Real-world patterns for wrangling output, building data pipelines, and debugging I/O in production.

Logging Command Output¶

# Capture both stdout and stderr to a log while still seeing output
deploy.sh 2>&1 | tee -a /var/log/deploy.log

# Timestamp every line of output
command 2>&1 | while IFS= read -r line; do
    printf '%s %s\n' "$(date '+%Y-%m-%dT%H:%M:%S')" "${line}"
done | tee -a timestamped.log

# Log a script's entire output automatically
exec > >(tee -a /var/log/myscript.log) 2>&1
echo "This goes to both terminal and log file"
do_work
echo "So does this"

Separating stdout and stderr¶

# Send stdout and stderr to different files
make build > build_stdout.log 2> build_stderr.log

# Process stdout normally, capture stderr separately
result=$(command 2>/tmp/errors.txt)
if [[ -s /tmp/errors.txt ]]; then
    echo "Errors occurred:"
    cat /tmp/errors.txt
fi

# Show errors on screen, redirect successful output to file
command > output.txt     # stdout to file, stderr still on screen

# Swap stdout and stderr (send stdout to stderr and vice versa)
# Under the hood: fd 3 saves stdout, stdout takes stderr, stderr takes saved stdout
command 3>&1 1>&2 2>&3 3>&-

# Capture stderr into a variable while letting stdout pass through
errors=$(command 2>&1 >/dev/tty)

Building Data Pipelines¶

# CSV processing: extract column 3, sort, deduplicate, count
cut -d',' -f3 users.csv | sort | uniq -c | sort -rn | head -20

# Apache/nginx log analysis: top requested URLs
awk '{print $7}' access.log | sort | uniq -c | sort -rn | head -20

# Multi-stage processing with intermediate inspection
cat raw_data.csv \
    | tee /tmp/stage0_raw.txt \
    | grep -v '^#' \
    | tee /tmp/stage1_no_comments.txt \
    | awk -F',' '$3 > 100 {print $1, $3}' \
    | tee /tmp/stage2_filtered.txt \
    | sort -k2 -rn \
    | head -10

# JSON processing pipeline (with jq)
curl -s 'https://api.example.com/users' \
    | jq -r '.[] | [.name, .email, .last_login] | @csv' \
    | sort -t',' -k3 -r \
    | head -20

# Combine data from multiple sources
paste <(awk '{print $1}' file1.txt) <(awk '{print $3}' file2.txt) | column -t

Redirecting to Both File and Screen¶

# tee is the standard tool
long_running_command 2>&1 | tee output.log

# Write to multiple destinations
command | tee file1.log file2.log

# Append mode (do not truncate)
command | tee -a /var/log/persistent.log

# Split output: errors to one file, everything to another
command 2> >(tee -a errors.log >&2) | tee -a all_output.log

Background Process Output Management¶

# Redirect background process output to a file
long_task > /var/log/task.log 2>&1 &
task_pid=$!

# nohup: survive terminal close, output goes to nohup.out
nohup long_task &

# nohup with explicit output file
nohup long_task > /var/log/task.log 2>&1 &

# Discard all output from background process
long_task > /dev/null 2>&1 &

# Check if background process is still running
if kill -0 "${task_pid}" 2>/dev/null; then
    echo "Still running"
fi
wait "${task_pid}"
echo "Exit code: $?"

/dev/tcp for Network Testing¶

Gotcha: /dev/tcp is a bash-ism, not a real file on disk. Scripts running under sh, dash, or #!/bin/sh will fail with "No such file or directory." Always use #!/bin/bash explicitly when relying on this feature, and be aware it may be compiled out of bash in some distributions (Debian historically disabled it).

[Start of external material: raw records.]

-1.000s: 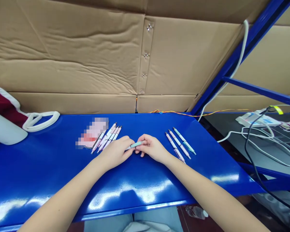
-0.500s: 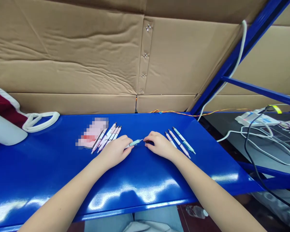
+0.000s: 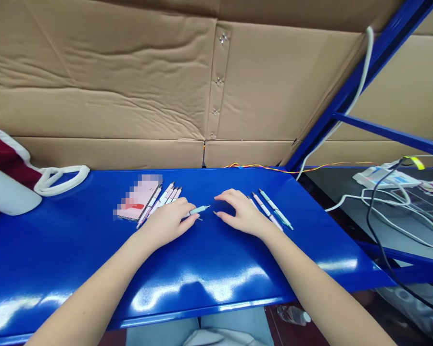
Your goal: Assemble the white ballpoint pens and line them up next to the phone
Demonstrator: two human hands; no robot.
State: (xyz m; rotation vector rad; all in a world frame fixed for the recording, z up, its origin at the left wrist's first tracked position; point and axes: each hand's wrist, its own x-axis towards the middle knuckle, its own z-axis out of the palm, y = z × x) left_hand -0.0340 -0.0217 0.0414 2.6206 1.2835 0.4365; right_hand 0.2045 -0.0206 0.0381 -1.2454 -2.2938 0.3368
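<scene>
My left hand (image 3: 171,218) is closed around a mint-green pen (image 3: 201,209), its thin tip pointing right. Just under this pen a short thin line shows by my thumb; I cannot tell whether it is a part or a reflection. Facing it, my right hand (image 3: 247,214) has its thumb and fingers spread apart. A small dark cone-shaped piece (image 3: 215,212) is at the tip of the right thumb. Pink and white pens (image 3: 168,192) lie beyond my left hand, partly covered by it. Beside my right hand lie a green pen (image 3: 276,209) and pink pens (image 3: 267,211), one mostly hidden.
A pink spiral notebook (image 3: 140,194), partly blurred out, lies left of the pens on the blue table (image 3: 202,269). A white cylinder (image 3: 12,192) stands at far left by a white loop (image 3: 63,180). Cables (image 3: 400,206) run at right; cardboard (image 3: 147,86) walls the back.
My right fingers have opened from a pinch on the small dark piece. The left hand has shifted slightly left with the green pen.
</scene>
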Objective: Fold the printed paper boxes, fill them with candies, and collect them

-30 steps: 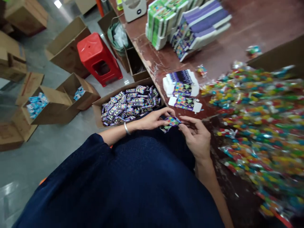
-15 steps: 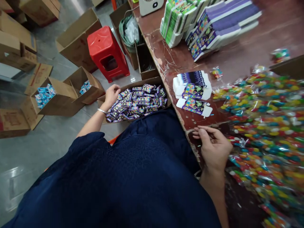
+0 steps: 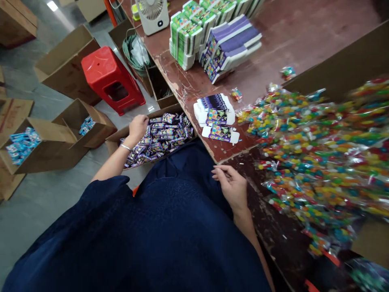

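Observation:
My left hand (image 3: 139, 126), with a bangle at its wrist, is over the near left part of a long cardboard carton (image 3: 117, 142). Small purple printed candy boxes (image 3: 164, 132) fill that carton. The fingers of this hand are loosely bent, partly hidden, and I see nothing held in them. My right hand (image 3: 231, 185) hovers at the table edge, fingers loosely bent and apart, holding nothing visible. Ahead of it on the table lie flat, unfolded purple box blanks (image 3: 217, 115). Clear bags of colourful candies (image 3: 304, 162) are heaped to its right.
Strapped stacks of green blanks (image 3: 185, 38) and purple blanks (image 3: 231, 40) stand farther back on the table (image 3: 285, 28), beside a white fan (image 3: 153, 18). On the floor are a red stool (image 3: 106, 73) and a carton (image 3: 48, 150) with blue packets.
The view has swung to the right, so the table and heap sit farther left. My left hand is still over the carton; its fingers show less. My right hand stays loosely bent near the table edge.

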`<state>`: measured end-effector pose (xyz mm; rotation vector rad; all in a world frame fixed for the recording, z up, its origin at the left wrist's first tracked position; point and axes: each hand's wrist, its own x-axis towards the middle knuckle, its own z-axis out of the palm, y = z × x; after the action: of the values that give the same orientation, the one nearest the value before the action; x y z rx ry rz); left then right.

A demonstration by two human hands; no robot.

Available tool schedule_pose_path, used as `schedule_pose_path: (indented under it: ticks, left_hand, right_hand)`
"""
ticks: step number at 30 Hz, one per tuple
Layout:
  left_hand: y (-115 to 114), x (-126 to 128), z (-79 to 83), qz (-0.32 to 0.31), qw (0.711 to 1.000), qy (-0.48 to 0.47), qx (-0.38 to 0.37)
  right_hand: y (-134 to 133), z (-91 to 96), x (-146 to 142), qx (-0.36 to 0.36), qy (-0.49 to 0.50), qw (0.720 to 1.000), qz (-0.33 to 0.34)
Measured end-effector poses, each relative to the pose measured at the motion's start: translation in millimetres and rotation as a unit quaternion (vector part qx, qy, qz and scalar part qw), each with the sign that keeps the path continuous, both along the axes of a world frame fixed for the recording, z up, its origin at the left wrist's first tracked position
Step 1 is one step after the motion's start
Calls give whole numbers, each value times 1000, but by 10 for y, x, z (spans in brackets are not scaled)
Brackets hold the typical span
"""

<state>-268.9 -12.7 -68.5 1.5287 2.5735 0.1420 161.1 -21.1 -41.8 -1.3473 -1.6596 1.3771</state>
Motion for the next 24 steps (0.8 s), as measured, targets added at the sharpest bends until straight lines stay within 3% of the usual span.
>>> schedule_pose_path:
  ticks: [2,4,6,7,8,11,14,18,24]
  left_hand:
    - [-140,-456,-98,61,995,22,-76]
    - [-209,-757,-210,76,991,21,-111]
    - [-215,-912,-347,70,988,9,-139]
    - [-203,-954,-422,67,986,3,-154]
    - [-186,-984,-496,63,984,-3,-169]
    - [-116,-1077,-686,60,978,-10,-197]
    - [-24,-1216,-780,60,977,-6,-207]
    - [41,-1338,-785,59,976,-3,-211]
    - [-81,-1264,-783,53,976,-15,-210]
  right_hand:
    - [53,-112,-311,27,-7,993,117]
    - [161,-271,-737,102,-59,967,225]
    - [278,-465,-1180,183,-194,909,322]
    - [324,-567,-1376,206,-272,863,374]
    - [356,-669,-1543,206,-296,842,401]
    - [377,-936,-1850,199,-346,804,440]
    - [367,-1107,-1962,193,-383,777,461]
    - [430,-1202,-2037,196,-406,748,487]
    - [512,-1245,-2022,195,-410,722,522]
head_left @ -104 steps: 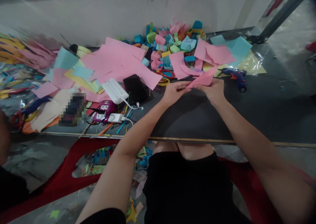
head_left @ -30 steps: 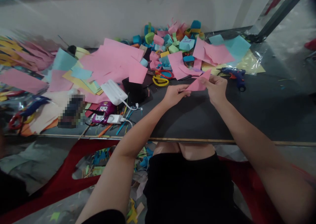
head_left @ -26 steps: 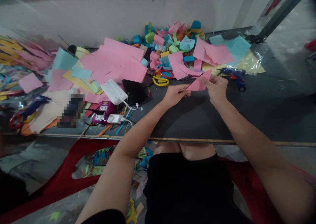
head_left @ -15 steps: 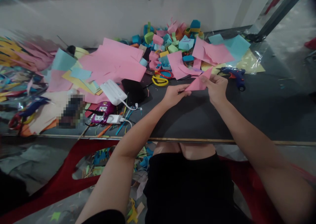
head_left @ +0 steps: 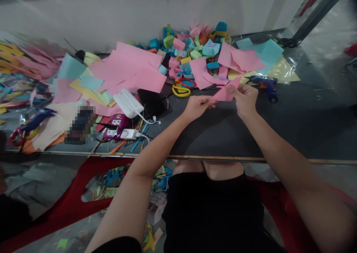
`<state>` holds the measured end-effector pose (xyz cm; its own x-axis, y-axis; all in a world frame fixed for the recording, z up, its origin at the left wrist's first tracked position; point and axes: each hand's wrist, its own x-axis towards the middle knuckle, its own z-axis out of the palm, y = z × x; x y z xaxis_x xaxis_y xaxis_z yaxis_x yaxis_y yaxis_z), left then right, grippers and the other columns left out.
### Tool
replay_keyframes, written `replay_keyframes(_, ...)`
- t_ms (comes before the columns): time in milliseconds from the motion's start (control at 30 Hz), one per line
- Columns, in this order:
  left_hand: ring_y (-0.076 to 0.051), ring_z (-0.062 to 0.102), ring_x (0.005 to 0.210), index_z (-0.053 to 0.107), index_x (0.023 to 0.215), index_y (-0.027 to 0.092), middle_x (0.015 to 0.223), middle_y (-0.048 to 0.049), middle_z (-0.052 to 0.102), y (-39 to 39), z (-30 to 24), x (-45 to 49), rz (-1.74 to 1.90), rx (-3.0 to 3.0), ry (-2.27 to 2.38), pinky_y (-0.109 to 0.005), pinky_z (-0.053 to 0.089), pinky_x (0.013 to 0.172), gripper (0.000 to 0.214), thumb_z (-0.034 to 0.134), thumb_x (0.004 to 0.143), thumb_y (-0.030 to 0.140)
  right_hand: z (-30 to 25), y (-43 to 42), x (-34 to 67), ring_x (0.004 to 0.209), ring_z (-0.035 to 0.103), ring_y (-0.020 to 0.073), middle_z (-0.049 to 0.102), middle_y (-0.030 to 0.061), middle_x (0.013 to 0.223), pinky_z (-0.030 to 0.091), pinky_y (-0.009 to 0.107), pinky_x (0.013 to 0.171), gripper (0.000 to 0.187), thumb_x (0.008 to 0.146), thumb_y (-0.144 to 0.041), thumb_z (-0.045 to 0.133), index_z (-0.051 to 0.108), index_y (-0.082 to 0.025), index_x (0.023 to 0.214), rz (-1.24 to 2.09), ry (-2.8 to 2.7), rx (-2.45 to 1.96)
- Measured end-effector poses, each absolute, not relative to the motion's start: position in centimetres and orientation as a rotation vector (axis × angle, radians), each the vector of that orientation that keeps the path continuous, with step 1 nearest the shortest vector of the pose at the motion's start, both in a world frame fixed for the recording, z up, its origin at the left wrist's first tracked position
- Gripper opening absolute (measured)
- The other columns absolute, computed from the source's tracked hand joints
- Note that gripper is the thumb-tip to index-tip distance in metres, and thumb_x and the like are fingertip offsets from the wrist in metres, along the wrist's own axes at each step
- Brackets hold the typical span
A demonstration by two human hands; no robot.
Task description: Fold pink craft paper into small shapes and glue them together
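Observation:
A folded piece of pink paper (head_left: pixel 223 94) is held up above the dark table (head_left: pixel 212 138), slanting from lower left to a point at upper right. My left hand (head_left: pixel 198 106) pinches its lower left corner between thumb and fingers. On its right side my right hand (head_left: pixel 245 99) grips the paper, thumb in front and fingers behind. Just beyond the paper lie scissors with red and yellow handles (head_left: pixel 181 91) and a cut pink sheet (head_left: pixel 200 73). A blue glue gun (head_left: pixel 266 85) rests right of my right hand.
Small folded paper pieces (head_left: pixel 195 52) are heaped against the wall. Large pink sheets (head_left: pixel 128 69) spread to the left, near a white power bank (head_left: pixel 128 103), a purple power strip (head_left: pixel 117 126) and a white charger (head_left: pixel 129 134). Another blue glue gun (head_left: pixel 39 119) lies far left.
Both hands keep their hold on the pink paper. The fingers of my left hand have shifted slightly at its lower corner; little else differs.

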<state>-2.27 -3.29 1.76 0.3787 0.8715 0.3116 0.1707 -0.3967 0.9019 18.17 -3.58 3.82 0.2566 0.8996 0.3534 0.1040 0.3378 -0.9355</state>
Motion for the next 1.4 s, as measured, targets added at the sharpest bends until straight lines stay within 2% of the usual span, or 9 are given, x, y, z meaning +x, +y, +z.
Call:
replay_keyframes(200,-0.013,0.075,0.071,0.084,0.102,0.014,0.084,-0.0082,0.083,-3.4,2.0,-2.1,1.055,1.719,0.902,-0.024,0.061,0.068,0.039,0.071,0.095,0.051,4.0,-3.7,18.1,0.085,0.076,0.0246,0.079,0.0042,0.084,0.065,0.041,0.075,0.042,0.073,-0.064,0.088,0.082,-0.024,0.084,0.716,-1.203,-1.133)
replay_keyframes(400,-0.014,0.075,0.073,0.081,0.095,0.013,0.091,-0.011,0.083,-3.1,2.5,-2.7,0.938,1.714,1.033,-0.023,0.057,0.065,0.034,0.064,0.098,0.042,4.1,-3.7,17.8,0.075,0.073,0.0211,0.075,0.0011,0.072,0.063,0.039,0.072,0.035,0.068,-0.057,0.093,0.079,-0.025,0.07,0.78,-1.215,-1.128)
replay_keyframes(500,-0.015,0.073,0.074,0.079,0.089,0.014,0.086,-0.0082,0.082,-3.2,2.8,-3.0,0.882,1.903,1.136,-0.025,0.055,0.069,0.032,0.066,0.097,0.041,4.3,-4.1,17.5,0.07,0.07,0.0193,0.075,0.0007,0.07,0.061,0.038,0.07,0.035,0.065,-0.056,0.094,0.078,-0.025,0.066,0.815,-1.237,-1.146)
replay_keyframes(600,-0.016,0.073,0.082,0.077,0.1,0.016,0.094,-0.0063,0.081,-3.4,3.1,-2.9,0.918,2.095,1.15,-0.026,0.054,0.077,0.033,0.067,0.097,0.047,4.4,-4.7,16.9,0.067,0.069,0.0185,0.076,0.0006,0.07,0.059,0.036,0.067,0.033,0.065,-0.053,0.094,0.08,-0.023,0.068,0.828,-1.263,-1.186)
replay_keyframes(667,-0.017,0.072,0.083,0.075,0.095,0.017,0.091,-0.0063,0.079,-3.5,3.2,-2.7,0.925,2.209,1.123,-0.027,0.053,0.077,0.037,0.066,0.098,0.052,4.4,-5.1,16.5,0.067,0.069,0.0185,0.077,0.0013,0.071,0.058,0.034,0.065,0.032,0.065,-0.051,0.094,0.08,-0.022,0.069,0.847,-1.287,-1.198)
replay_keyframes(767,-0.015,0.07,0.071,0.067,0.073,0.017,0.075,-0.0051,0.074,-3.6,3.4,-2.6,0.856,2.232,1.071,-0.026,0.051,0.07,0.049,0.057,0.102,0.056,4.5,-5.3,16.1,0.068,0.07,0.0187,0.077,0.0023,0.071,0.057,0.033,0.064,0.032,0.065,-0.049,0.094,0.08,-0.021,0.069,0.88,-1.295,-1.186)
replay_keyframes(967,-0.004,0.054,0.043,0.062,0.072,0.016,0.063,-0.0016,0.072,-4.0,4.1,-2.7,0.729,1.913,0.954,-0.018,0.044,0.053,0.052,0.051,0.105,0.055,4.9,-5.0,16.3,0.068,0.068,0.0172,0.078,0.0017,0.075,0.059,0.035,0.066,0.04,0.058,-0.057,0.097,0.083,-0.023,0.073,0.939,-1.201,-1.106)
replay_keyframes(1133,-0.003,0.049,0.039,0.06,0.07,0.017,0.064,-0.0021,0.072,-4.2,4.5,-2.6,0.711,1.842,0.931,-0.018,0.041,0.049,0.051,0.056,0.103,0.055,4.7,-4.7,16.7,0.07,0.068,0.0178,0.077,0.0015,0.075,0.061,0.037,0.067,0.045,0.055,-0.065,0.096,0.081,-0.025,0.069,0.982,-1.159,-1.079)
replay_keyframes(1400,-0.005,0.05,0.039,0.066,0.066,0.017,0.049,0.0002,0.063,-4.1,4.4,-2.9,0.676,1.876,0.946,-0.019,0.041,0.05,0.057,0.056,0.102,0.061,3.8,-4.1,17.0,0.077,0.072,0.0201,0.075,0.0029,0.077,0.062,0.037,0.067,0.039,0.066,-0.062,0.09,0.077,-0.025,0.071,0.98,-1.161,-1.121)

Bash (but not sh or dash) has built-in /dev/tcp and /dev/udp pseudo-devices for network I/O without external tools.

# Test if a port is open (replacement for nc/telnet)
if timeout 3 bash -c 'echo > /dev/tcp/db-server/5432' 2>/dev/null; then
    echo "PostgreSQL port is open"
else
    echo "Cannot reach PostgreSQL"
fi

# Fetch an HTTP response (no curl/wget needed)
exec 3<>/dev/tcp/example.com/80
echo -e "GET / HTTP/1.1\r\nHost: example.com\r\nConnection: close\r\n\r\n" >&3
cat <&3
exec 3>&-

# Check multiple services in a loop
for service in "web-01:80" "db-01:5432" "cache-01:6379" "mq-01:5672"; do
    host="${service%%:*}"
    port="${service##*:}"
    if timeout 2 bash -c "echo > /dev/tcp/${host}/${port}" 2>/dev/null; then
        printf "%-20s %s\n" "${service}" "OK"
    else
        printf "%-20s %s\n" "${service}" "FAIL"
    fi
done

Process Substitution for Diffing¶

# Compare running config vs saved config
diff <(nginx -T 2>/dev/null) /etc/nginx/nginx.conf.bak

# Compare package lists between two servers
diff <(ssh server1 "dpkg -l | awk '{print \$2, \$3}'") \
     <(ssh server2 "dpkg -l | awk '{print \$2, \$3}'")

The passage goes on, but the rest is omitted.